Funding: National Science Foundation programs in Cultural Anthropology and Linguistics
Project Dates: 2016-2018

Problem: China’s federal and provincial development policies have contributed to rapid urbanization in Tibet. They have also created strong motivations for rural to urban migration, due to the consolidation of education in cities and a new reliance on market employment as opposed to subsistence farming. Cities therefore represent hopes for socio-economic mobility. In cities, however, Tibetans lack legislated language protections meant to ensure the continued use of the Tibetan language across generations. In many rural Tibetan communities, schools must operate bilingual education, offering at least some instruction in Tibetan. Because young children drive language change, these education policies protect the future of the Tibetan language. From a policy perspective, then, urbanization threatens the vitality of Tibetan languages while offering broadened opportunities for children’s future economic stability. However, we know little about the lived experiences of young children and families growing up in cities. Are the possible economic benefits of urban living worth the social and cultural costs? My research drew on foundational social science theory that emphasizes the importance of qualitative research to understanding the human effects of policy interventions.
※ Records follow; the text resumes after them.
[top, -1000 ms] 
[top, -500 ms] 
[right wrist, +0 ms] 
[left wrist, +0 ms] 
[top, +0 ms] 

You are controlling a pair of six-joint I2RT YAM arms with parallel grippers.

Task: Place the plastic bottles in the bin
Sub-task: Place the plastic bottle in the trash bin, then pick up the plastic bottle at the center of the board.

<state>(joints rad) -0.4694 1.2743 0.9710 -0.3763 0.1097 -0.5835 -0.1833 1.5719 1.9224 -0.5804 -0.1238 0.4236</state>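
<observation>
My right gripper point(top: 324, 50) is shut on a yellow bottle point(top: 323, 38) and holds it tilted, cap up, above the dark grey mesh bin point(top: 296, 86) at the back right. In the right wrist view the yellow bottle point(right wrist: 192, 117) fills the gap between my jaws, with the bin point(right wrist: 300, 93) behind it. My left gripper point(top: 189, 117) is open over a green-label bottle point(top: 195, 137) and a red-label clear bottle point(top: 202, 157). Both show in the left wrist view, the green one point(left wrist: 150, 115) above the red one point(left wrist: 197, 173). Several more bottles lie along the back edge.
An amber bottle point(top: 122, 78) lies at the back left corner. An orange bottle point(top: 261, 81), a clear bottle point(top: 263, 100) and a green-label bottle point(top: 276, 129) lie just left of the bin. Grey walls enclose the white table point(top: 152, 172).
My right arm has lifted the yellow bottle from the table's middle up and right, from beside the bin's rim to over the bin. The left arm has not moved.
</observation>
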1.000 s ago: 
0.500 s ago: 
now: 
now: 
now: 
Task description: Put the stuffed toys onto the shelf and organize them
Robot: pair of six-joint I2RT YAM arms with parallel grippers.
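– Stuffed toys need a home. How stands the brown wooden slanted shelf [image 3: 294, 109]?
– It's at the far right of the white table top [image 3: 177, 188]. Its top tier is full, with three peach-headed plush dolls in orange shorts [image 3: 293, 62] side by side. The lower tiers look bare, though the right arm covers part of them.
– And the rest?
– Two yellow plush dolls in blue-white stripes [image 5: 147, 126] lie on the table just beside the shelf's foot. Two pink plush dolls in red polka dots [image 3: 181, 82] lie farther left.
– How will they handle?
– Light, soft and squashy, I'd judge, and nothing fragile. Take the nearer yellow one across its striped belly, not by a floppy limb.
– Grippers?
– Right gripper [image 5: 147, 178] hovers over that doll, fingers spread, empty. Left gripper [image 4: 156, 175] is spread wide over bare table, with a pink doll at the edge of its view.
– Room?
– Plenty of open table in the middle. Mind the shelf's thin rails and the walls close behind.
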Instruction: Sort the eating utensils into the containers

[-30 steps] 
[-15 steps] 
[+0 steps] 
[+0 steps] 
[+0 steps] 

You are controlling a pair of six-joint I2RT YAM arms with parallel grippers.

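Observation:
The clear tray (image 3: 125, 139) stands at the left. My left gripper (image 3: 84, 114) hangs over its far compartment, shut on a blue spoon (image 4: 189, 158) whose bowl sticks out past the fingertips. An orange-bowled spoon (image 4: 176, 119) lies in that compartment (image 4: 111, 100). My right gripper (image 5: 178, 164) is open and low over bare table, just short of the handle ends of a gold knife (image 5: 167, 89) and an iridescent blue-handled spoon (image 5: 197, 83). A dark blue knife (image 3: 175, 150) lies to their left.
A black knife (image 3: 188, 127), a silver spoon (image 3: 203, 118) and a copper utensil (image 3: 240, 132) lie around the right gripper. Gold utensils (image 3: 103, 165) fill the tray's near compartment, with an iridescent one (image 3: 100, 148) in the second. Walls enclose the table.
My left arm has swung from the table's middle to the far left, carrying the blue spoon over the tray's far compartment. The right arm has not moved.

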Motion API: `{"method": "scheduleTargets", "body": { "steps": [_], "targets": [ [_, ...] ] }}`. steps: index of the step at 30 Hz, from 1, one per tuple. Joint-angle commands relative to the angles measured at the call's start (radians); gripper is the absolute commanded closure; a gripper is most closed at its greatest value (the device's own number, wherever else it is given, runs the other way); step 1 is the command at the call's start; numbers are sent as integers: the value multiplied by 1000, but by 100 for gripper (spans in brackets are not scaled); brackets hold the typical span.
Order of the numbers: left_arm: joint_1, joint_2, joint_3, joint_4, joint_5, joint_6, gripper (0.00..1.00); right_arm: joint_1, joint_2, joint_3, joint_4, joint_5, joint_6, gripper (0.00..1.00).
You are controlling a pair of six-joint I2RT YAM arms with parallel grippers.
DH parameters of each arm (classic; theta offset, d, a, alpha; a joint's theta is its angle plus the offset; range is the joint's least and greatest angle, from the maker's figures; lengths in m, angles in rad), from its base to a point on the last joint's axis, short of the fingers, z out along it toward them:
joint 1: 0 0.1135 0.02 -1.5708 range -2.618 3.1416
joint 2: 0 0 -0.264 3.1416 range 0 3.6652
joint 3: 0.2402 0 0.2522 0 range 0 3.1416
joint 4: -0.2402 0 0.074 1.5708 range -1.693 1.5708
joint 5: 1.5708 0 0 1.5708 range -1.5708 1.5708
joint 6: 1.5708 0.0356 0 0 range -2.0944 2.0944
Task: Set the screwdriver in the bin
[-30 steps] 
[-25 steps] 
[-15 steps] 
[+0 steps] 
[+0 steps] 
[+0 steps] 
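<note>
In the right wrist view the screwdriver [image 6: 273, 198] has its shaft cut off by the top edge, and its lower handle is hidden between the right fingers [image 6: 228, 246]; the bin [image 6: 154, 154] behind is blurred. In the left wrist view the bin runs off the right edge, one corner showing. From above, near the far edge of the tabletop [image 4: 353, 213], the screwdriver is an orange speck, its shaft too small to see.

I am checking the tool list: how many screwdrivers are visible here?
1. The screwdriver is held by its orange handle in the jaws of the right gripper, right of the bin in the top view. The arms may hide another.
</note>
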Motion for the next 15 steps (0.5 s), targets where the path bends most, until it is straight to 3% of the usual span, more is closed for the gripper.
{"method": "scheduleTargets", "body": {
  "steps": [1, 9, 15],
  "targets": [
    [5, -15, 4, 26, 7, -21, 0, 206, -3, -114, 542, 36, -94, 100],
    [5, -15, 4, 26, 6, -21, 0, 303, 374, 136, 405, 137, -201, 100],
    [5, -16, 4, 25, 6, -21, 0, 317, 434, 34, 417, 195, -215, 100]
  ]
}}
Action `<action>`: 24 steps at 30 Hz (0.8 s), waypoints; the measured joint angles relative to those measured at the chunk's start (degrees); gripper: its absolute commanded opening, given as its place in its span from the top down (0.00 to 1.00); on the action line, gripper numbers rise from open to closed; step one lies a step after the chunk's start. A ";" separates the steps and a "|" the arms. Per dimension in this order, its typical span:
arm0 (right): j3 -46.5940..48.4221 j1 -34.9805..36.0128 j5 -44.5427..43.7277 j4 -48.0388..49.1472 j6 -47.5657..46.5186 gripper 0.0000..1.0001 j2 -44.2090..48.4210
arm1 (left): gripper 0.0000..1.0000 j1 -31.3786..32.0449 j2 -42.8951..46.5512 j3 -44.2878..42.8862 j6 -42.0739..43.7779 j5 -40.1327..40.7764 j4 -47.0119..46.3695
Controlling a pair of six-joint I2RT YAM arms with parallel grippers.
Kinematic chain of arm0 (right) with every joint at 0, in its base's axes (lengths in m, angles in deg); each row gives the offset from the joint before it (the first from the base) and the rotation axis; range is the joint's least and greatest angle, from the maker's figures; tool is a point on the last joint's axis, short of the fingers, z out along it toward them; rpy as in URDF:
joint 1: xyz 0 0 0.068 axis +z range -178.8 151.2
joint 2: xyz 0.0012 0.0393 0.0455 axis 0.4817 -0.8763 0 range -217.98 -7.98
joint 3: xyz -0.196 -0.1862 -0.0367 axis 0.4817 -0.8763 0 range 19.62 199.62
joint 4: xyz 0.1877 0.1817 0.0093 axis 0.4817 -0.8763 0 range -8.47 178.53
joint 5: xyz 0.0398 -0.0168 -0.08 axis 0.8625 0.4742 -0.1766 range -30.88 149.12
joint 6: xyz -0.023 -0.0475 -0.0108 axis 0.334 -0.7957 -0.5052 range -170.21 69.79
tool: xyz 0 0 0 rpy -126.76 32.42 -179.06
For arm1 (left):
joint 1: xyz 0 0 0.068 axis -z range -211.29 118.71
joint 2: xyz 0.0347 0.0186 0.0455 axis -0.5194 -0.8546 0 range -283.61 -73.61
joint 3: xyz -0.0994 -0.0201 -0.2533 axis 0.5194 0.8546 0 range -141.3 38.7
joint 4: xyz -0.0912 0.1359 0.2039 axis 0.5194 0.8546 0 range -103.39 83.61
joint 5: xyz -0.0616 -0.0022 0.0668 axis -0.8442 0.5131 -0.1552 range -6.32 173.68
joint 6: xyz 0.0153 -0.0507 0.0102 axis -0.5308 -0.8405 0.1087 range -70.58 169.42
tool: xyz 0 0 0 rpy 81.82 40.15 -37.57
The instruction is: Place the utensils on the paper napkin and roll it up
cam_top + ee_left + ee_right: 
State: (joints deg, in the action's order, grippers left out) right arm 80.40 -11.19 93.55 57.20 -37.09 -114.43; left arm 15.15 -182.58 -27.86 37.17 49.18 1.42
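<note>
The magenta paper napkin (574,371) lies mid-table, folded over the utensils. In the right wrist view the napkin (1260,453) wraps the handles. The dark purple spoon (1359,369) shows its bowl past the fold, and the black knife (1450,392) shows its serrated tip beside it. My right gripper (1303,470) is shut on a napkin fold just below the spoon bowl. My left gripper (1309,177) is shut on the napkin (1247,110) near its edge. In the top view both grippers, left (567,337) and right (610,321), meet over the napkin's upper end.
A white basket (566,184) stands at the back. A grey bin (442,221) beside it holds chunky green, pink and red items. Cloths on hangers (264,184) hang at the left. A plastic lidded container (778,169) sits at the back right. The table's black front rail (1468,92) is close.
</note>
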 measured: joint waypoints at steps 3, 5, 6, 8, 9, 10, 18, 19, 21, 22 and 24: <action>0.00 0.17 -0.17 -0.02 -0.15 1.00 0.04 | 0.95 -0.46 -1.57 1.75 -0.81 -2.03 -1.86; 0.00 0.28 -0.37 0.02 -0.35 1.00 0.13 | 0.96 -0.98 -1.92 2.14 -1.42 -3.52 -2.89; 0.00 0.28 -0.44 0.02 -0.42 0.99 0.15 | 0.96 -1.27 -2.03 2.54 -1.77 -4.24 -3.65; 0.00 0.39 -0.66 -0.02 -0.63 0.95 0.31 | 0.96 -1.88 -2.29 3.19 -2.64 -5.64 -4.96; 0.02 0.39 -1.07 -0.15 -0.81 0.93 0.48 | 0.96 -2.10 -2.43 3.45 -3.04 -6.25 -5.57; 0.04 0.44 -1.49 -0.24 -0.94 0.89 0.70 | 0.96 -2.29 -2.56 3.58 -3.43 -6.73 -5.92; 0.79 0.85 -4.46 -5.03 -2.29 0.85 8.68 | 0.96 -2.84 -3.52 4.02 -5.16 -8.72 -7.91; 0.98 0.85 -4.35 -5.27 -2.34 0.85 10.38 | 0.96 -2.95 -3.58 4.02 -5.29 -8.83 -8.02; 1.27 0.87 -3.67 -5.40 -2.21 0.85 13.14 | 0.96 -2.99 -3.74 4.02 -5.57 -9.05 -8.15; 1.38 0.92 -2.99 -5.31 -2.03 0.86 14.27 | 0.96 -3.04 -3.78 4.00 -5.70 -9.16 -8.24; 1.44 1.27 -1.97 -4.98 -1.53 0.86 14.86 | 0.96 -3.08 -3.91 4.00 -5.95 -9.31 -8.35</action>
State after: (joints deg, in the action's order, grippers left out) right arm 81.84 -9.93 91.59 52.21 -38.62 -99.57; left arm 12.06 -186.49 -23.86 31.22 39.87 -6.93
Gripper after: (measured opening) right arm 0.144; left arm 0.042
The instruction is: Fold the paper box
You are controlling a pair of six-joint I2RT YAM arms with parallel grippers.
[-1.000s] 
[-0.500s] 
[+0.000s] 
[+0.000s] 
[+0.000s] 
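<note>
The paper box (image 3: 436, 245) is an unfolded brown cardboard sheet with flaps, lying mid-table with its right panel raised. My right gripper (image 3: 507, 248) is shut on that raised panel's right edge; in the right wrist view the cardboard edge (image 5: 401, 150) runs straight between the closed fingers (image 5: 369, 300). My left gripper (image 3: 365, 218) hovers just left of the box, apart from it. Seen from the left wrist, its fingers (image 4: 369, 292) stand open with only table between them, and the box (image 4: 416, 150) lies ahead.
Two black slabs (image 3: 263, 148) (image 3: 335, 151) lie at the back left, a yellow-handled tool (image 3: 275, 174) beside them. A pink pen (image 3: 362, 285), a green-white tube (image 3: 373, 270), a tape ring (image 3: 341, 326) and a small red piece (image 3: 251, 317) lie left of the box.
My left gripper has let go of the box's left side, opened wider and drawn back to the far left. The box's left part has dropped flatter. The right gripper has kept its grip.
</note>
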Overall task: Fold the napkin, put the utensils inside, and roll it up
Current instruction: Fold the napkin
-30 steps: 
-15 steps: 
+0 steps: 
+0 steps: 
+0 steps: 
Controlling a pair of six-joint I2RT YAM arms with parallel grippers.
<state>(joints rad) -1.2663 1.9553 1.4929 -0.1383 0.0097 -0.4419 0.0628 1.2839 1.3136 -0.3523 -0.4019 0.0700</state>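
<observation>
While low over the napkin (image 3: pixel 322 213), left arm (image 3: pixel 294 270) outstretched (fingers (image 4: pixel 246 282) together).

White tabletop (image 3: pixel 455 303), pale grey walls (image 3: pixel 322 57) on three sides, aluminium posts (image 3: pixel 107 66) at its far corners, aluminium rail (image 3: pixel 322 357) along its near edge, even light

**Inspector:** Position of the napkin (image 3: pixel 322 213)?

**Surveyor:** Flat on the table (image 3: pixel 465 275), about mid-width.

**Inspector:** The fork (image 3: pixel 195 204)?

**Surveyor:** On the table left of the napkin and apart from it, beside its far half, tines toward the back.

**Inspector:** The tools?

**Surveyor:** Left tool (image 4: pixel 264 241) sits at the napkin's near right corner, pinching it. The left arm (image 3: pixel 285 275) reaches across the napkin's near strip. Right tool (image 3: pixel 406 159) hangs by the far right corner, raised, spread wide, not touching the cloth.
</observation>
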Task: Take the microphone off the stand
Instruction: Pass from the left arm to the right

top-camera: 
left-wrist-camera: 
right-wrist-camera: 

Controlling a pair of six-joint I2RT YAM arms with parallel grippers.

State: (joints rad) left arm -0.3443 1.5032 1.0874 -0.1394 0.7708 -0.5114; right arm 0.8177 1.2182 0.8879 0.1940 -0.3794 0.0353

Research Process: By extensively reviewing interdisciplinary scholarship in the social sciences, as well as locating and analyzing rare materials on education policy in different regions of Tibet, I identified key paradoxes related to urbanization in Tibet. While urban living represents hopes for socio-economic advancement among Tibetan adults, economic analyses suggest that Tibetans face considerable barriers to financial stability and employment in cities. Despite these barriers, land-use policies and a shift to market employment have made rural Tibetan subsistence practices precarious, leaving many families with little choice over their lifestyles. In addition, anthropological studies from across the world show that, while education policy can rapidly bring about language endangerment, children’s language choices can also drive language vitality. Given the disjuncture between beliefs about urbanization, the economic impacts of policy, and the potential effects of children’s language practices, I conducted long-term mixed methods research with Tibetan children and families.
During 15 months, I conducted participant observation in schools and families, examining formal language instruction and informal, everyday talk. Using video ethnography, I documented 60 hours of spontaneous talk. Drawing on best practices in language documentation, I worked alongside parents to analyze the videos, carefully transcribing and annotating their children’s language choices. I also conducted oral history interviews, gaining insight into longer-term patterns of migration in the community. I used qualitative analysis to identify themes from across these different forms of data. Findings indicated that urban language shift is not inevitable. Past migrations had allowed for sustained multilingualism. I identified children’s peer relationships as the driver of language vitality and cultural survival amid social change driven by current patterns of urbanization.
Impact: This project created the first annotated corpus of children’s language in the under-studied variety of Amdo Tibetan. My use of methods from language documentation suggested the importance of actively analyzing ethnographic materials alongside participants, an insight that was published in Frontiers in Psychology. The key finding that language shift is not inevitable, but results from the identities that children build through their peer relationships in early childhood was published Pragmatics and the edited volume, Bordering Tibetan Languages.
I translated findings into actionable insights for community partners by facilitating workshops for teachers-in-training at Qinghai Normal University and Qinghai Nationalities University. These workshops suggested classroom practices that could help Tibetan children build and maintain peer relationships.